Pour beaucoup de conducteurs, l'un des plaisirs associés à une voiture neuve est son odeur. Sa disparition, au fil des mois, s'accompagne de regrets. C'est un peu comme l'odeur d'un bébé pour des nouveaux parents.

Ces dernières années, l'«odeur de char neuf» a été une source de controverse. Selon un rapport du groupe de pression américain Ecology Center publié en 2006, cette odeur rend les voitures «toxiques à quelque vitesse que ce soit» - un commentaire inspiré du titre d'un célèbre ouvrage des années 60, Unsafe at Any Speed, du défenseur des droits des consommateurs Ralph Nader.

L'attention portée à la qualité de l'air dans les voitures est la conséquence logique d'études sur les édifices, et en particulier sur les maisons mobiles. «Les composés organiques présents dans l'air intérieur sont l'une des causes du «syndrome de l'édifice malade»«, explique Florian Mayer, chercheur à l'institut Fraunhaufer de Valley, en banlieue de Munich, en Allemagne. «Comme il y a proportionnellement plus de surfaces synthétiques, par rapport au volume d'air, dans les voitures que dans les résidences, il était inévitable que la question surgisse: la qualité de l'air y est-elle adéquate?»
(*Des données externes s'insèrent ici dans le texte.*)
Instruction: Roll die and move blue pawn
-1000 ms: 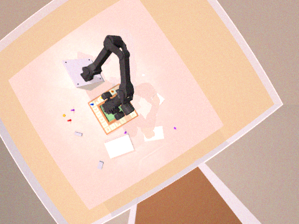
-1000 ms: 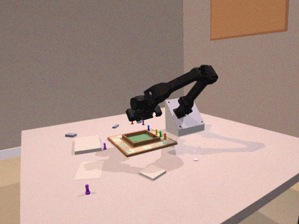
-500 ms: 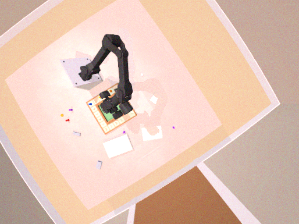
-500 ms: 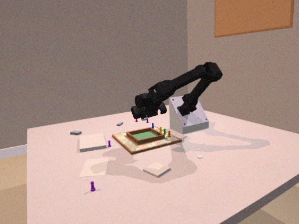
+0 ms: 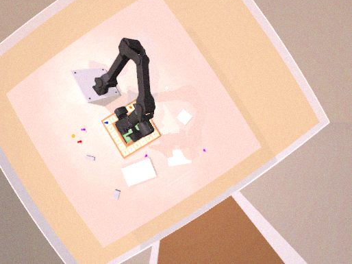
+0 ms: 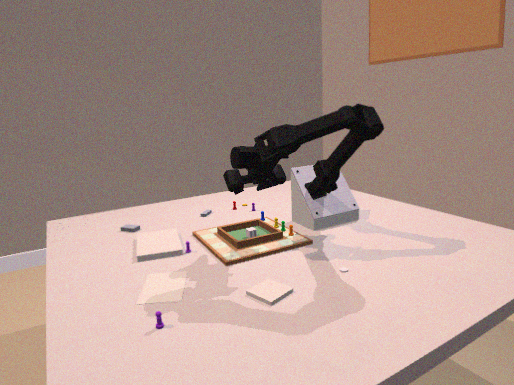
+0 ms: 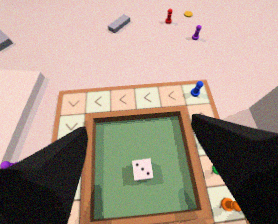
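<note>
The white die [image 7: 142,169] [image 6: 251,232] lies on the green felt of the wooden-rimmed tray [image 7: 135,116] [image 6: 240,243] in the middle of the board [image 7: 100,100] [image 6: 235,255] [image 5: 118,142]. Three pips show on its top. My gripper [image 7: 140,126] [image 6: 252,180] [image 5: 135,132] hangs above the tray, open and empty, with a finger on either side of the wrist view. The blue pawn [image 7: 197,89] [image 6: 262,215] [image 5: 106,122] stands on a corner square of the arrow track. The arm hides most of the tray in the overhead view.
Orange [image 7: 229,204] [image 6: 290,230], green [image 6: 283,226] and yellow [image 6: 276,222] pawns stand on the board's side track. Red [image 7: 169,16] and purple [image 7: 197,32] pawns, a yellow disc [image 7: 188,14], grey blocks [image 7: 119,23], white cards [image 6: 270,291] and a flat box [image 6: 159,243] lie around.
</note>
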`<action>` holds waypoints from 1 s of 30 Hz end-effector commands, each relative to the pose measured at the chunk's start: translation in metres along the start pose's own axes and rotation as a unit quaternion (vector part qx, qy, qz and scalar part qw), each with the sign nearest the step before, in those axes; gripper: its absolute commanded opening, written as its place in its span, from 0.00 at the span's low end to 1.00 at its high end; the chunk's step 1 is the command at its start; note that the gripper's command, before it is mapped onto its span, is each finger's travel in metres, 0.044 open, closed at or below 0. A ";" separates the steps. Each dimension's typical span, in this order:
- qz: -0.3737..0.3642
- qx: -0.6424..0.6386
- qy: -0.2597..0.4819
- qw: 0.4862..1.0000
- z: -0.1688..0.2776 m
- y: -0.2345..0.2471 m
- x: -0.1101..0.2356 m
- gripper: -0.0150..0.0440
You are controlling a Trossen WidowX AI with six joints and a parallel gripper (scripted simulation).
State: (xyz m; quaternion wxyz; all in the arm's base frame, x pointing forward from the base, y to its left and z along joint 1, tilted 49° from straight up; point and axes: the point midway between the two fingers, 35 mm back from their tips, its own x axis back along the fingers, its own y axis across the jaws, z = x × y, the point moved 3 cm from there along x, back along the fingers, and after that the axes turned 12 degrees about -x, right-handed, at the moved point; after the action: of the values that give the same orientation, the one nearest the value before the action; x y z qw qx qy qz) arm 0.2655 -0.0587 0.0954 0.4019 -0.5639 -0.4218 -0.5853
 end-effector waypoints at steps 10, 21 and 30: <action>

Le problème principal est l'absence de normes sur la quantité de composés volatils dans le secteur résidentiel. Certaines de ces substances sont «potentiellement cancérigènes», tout comme des milliers de substances avec lesquelles nous sommes fréquemment en contact sans nous en inquiéter outre mesure. Des chercheurs japonais qui ont étudié une centaine de modèles de voitures ont découvert que les taux dépassent des normes proposées en 1995 par un toxicologue américain, mais seulement dans les premières semaines après l'achat. Une étude allemande a étudié l'effet de l'air des voitures neuves sur des cellules humaines, et a découvert un petit effet sur le système immunitaire, ce qui indique que les personnes souffrant d'allergie pourraient en pâtir.

Par contre, ces études ont eu lieu à des températures dépassant 30°C, parce que les sièges et les tableaux de bord ne relâchent leurs molécules qu'à haute température. Les automobilistes québécois ne doivent donc s'inquiéter que s'ils achètent leur voiture en été. De plus, ouvrir les fenêtres - une réaction courante par temps chaud - enraye le phénomène néfaste.
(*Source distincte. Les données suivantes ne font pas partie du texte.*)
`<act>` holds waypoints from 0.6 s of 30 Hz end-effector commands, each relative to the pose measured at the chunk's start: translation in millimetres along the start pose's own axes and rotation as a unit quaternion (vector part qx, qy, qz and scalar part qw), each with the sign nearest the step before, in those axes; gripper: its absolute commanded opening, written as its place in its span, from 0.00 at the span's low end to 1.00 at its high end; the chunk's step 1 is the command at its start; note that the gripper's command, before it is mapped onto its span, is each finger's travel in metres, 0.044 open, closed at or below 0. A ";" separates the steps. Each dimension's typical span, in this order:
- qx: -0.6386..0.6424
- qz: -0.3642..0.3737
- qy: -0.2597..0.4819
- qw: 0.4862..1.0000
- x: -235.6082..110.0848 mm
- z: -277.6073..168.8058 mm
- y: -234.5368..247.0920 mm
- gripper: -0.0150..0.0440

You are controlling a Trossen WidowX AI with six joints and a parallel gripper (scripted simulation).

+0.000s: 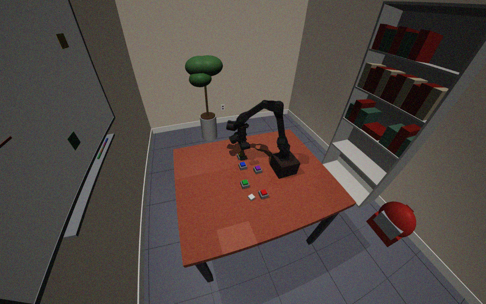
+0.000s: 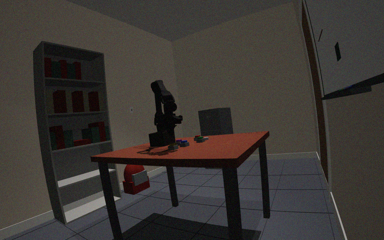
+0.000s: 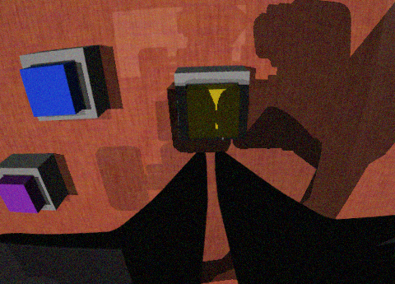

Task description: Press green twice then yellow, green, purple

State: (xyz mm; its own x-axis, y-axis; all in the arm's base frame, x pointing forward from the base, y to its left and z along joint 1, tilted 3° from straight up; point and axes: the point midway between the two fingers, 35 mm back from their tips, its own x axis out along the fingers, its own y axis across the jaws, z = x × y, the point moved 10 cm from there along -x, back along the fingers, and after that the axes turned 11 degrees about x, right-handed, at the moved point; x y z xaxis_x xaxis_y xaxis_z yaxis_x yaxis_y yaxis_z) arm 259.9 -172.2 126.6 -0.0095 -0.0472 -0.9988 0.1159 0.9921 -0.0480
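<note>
The yellow button [image 1: 241, 155] [image 3: 213, 111] sits in its grey housing at the far end of the row of buttons, in the arm's shadow. My gripper [image 1: 241, 149] [image 3: 210, 161] is shut with nothing between its fingers. Its tips hang just above the near edge of the yellow button. The blue button [image 1: 242, 164] [image 3: 49, 89] and the purple button [image 1: 257, 168] [image 3: 19, 193] stand just beyond it, toward the table's middle. The green button [image 1: 244, 183] [image 2: 199, 138] stands farther along the table.
A red button [image 1: 263, 193] and a small white block [image 1: 251, 196] stand side by side past the green button. The arm's base [image 1: 284, 166] stands right of the buttons on the red table [image 1: 206, 211] [image 2: 217, 149]. A bookshelf [image 1: 395, 98] stands beside the table.
</note>
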 end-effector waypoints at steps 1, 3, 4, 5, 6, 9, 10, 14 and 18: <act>0.002 -0.007 -0.014 1.000 -40.6 -0.1 0.0 0.29; 0.002 -0.007 -0.014 1.000 -40.6 -0.1 0.0 0.29; 0.002 -0.007 -0.014 1.000 -40.6 -0.1 0.0 0.29; 0.002 -0.007 -0.014 1.000 -40.6 -0.1 0.0 0.29; 0.002 -0.006 -0.014 1.000 -40.6 0.5 1.1 0.29; -0.004 -0.005 -0.016 1.000 -40.3 8.6 18.0 0.29; -0.008 -0.003 -0.016 1.000 -40.1 13.0 28.4 0.29; -0.027 0.003 -0.020 0.999 -39.4 29.7 84.9 0.29; -0.024 0.005 -0.019 1.000 -39.6 35.4 132.2 0.29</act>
State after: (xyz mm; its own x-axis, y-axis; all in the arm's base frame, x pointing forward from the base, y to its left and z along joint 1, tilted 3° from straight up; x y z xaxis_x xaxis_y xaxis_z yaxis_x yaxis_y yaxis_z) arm 303.2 -76.7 161.8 0.0309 -0.0480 -0.9984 0.0634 0.9969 -0.0460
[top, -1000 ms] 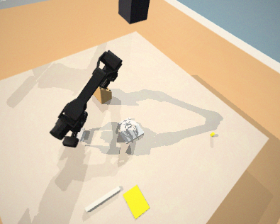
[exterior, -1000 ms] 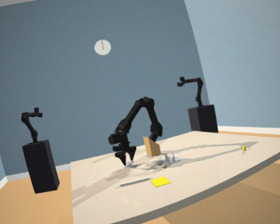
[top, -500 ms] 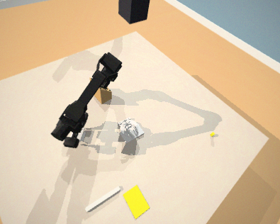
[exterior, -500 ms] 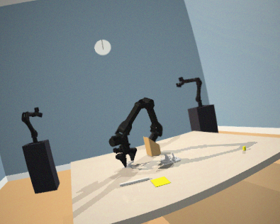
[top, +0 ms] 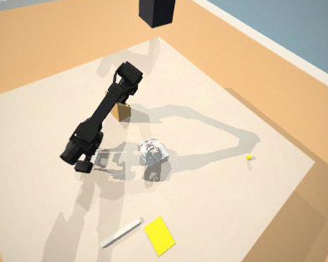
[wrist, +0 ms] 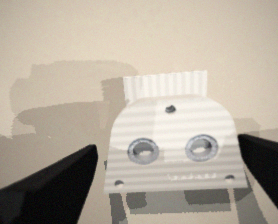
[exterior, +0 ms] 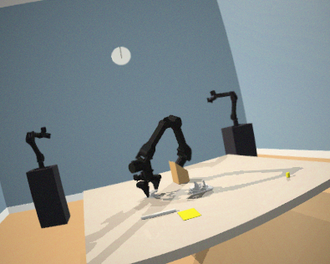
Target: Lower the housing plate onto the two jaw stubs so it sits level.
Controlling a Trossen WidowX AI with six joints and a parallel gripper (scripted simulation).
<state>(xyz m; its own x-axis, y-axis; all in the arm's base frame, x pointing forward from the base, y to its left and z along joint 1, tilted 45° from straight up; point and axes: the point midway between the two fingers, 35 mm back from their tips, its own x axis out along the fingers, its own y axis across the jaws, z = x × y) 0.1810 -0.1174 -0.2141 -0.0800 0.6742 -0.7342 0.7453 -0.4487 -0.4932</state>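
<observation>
Pale, ribbed housing plate (top: 101, 158) (wrist: 172, 167); two ringed holes

There were three black jointed robot arms (top: 98, 110) (exterior: 155, 136) (exterior: 38, 150) (exterior: 234, 107), one of them at the pale beige table (top: 196, 197) (exterior: 239, 203) (wrist: 225, 40) and two on two dark box-shaped pedestals (exterior: 47, 196) (exterior: 239, 140). Two black tapered fingers showed in the wrist view. The table bore one tan block (top: 122, 112) (exterior: 180, 174), one long pale-grey bar (top: 121, 233) (exterior: 159, 214), one flat yellow rectangle (top: 159, 236) (exterior: 189, 214) and one small yellow cylinder (top: 249, 157) (exterior: 287, 175). One white ribbed round-shouldered plate (wrist: 172, 125) had two ringed round openings (wrist: 131, 151) (wrist: 188, 149) and three small dark holes (wrist: 170, 109) (wrist: 119, 183) (wrist: 229, 178). One round white clock (exterior: 120, 56) hung on the wall.
</observation>
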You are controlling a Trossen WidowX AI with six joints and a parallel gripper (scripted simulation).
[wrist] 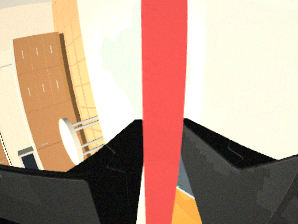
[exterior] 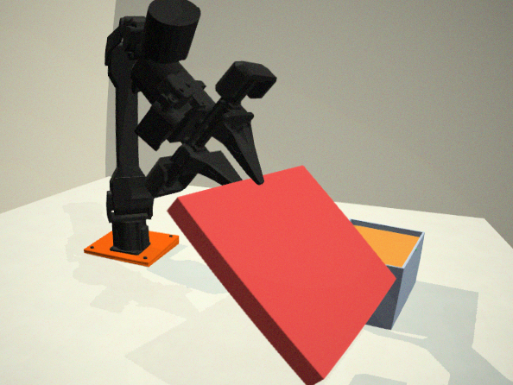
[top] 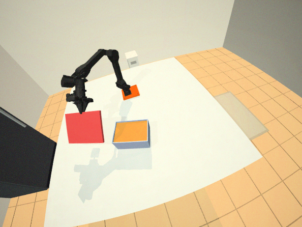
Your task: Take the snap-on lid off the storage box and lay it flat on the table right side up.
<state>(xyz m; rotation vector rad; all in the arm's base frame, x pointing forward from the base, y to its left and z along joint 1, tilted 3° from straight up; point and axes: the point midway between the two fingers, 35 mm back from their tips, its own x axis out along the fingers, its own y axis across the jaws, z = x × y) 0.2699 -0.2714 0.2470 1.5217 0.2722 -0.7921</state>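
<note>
The red lid [top: 84, 127] [exterior: 285, 250] [wrist: 164, 60] is off the box, beside its left side in the top view. My gripper [top: 81, 112] [exterior: 251, 181] [wrist: 160, 127] is shut on one edge of the lid, with a finger on each face. The lid is steeply tilted, its gripped edge high and its smooth face toward the exterior camera. Its underside is hidden, and I cannot tell whether its lowest edge touches the table. The blue-grey storage box [top: 132, 145] [exterior: 408, 276] stands upright and open, with orange showing inside; the lid hides part of it in the exterior view.
The white table [top: 193, 137] [exterior: 52, 328] carries the arm's orange base plate [top: 134, 92] [exterior: 92, 249] behind the box. A dark cabinet [top: 23, 155] stands by the table's left side in the top view. A round white stool [wrist: 71, 141] shows beyond the table in the wrist view.
</note>
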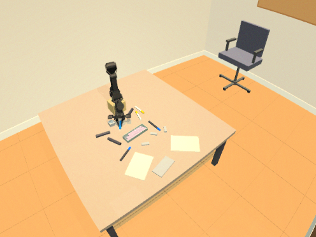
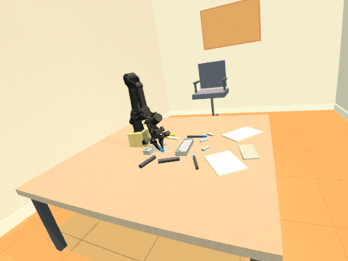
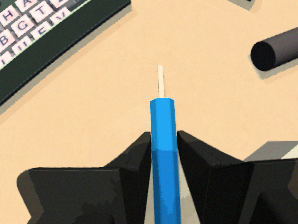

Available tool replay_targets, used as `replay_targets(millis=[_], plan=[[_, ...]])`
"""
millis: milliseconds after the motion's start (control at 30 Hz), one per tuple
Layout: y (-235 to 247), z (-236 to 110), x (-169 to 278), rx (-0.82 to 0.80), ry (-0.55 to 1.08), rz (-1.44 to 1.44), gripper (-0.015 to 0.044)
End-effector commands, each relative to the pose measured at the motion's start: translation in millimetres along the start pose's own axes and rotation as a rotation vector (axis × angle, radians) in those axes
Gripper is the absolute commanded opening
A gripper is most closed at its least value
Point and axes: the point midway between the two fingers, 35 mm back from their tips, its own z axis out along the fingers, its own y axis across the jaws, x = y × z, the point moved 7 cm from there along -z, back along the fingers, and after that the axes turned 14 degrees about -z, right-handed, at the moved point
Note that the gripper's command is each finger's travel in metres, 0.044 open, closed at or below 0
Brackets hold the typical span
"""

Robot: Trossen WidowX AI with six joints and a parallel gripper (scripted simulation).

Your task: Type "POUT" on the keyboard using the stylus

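My gripper (image 1: 120, 120) (image 2: 161, 148) (image 3: 163, 136) is shut on the blue stylus (image 1: 120, 124) (image 2: 162, 149) (image 3: 164, 165), with one black finger against each side. The stylus's thin pale tip points away from the fingers, toward the top of the wrist view. Whether the stylus touches anything below is too small to tell. The keyboard (image 1: 135, 132) (image 2: 184, 146) (image 3: 50, 50) has a dark green case and pinkish keys. It lies beside the stylus tip, at upper left in the wrist view, where only some keys show, among them H, B, G and T.
A grey block (image 1: 111, 123) (image 2: 148, 150) is close beside the gripper. Dark cylinders (image 1: 102, 134) (image 1: 114, 141) (image 3: 282, 50) lie around. Dark pens with blue ends (image 1: 125, 153) (image 1: 154, 125) and small grey pieces (image 1: 145, 144) lie near the keyboard. A yellowish box (image 2: 137, 139) stands by the arm.
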Motion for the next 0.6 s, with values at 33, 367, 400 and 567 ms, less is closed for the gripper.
replay_targets(millis=[33,367,400,567], plan=[[-0.1,-0.1,0.0,0.001,0.001,0.0,0.0],[-1.1,-7.9,-7.2,0.001,0.0,0.0,0.0],[-1.3,-9.5,-8.5,0.001,0.0,0.0,0.0],[-2.5,-18.1,-14.6,0.0,-0.001,0.0,0.0]])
L'étude japonaise, la plus exhaustive jamais réalisée puisqu'elle comporte un grand nombre de modèles et les suit pendant plusieurs mois, présente quelques autres points intéressants. Les purificateurs d'air (les fameux petits sapins) augmentent légèrement la toxicité de l'air des voitures neuves, tout comme les stationnements intérieurs - quand la voiture est garée dehors, les multiples interstices permettent de renouveler l'air intérieur. De la même manière, les automobilistes qui conduisent peu (moins de 15 kilomètres par jour) renouvellent moins l'air. Les voitures de luxe sont aussi plus toxiques, parce qu'elles sont plus souvent garnies de cuir, plus néfaste que le polyuréthane à cause des produits chimiques utilisés dans les tanneries. Les chercheurs ont même été capables de déceler des produits toxiques, notamment des insecticides, déposés par les vêtements des passagers sur les sièges des voitures.

Le professeur Mayer, lui, renverse le problème. «Nous visons à déterminer quelles molécules sont les plus importantes pour l'odeur de voiture neuve que les automobilistes apprécient tant. De cette manière, nous pourrons déterminer quelles molécules potentiellement néfastes peuvent être enlevées sans nuire à l'industrie. Cela dit, rares sont les personnes qui vont acheter une voiture seulement à cause de ce facteur; on voit plutôt des gens qui n'achètent pas une voiture parce qu'ils n'aiment pas son odeur.»